### WHAT YOU SHOULD DO
Extract the first line through the line containing "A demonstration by" from the listing below, exactly as written.
--- DATA EXCERPT ---
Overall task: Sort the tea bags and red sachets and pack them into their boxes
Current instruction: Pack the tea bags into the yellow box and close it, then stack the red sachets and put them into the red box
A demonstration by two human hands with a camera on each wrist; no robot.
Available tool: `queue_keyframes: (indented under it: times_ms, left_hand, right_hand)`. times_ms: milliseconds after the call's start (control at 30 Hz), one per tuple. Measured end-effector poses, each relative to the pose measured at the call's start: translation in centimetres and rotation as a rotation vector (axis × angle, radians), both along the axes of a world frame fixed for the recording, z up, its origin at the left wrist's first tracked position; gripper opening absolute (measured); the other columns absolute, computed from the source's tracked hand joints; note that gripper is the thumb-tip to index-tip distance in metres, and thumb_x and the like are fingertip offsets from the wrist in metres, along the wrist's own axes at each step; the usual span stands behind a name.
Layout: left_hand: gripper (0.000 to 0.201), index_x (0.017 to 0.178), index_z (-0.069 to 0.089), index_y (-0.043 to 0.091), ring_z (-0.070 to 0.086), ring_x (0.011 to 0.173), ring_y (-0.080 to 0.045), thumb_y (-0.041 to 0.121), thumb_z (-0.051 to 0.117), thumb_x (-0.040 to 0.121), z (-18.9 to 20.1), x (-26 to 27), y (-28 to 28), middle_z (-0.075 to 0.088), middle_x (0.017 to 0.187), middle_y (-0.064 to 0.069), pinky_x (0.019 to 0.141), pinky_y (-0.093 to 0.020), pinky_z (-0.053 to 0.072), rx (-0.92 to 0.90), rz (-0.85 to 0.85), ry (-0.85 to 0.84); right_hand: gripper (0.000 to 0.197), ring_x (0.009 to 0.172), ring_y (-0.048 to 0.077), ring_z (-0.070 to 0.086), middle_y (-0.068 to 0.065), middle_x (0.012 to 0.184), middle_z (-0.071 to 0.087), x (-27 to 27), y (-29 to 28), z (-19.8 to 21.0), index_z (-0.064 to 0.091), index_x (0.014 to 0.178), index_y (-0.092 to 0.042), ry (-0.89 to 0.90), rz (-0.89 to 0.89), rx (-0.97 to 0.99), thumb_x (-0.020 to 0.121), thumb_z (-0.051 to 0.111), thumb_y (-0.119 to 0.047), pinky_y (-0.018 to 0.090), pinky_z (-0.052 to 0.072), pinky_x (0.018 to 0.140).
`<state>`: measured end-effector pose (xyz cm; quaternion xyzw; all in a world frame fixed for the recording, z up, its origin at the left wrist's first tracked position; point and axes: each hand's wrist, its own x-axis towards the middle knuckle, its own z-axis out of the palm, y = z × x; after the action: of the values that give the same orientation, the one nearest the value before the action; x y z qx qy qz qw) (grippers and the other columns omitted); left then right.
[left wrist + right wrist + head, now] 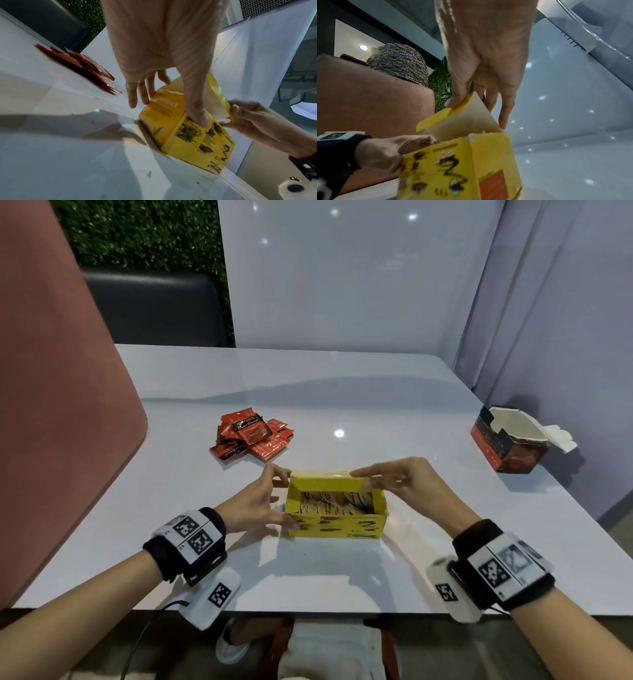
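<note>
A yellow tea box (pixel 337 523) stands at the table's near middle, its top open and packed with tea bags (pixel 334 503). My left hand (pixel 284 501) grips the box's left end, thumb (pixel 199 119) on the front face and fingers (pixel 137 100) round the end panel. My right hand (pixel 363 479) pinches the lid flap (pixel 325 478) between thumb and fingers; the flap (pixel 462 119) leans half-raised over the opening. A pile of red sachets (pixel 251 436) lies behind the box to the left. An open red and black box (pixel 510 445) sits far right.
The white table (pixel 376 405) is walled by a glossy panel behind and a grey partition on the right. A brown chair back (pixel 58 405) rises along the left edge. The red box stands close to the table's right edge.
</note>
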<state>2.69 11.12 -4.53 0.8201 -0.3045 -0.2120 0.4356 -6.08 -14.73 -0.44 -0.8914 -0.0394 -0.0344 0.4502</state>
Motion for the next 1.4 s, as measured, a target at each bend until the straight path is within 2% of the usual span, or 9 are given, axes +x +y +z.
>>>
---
### EXERCISE ANSWER
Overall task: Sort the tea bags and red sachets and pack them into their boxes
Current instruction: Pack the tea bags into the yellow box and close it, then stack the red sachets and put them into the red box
A demonstration by two human hands with a camera on each wrist; no robot.

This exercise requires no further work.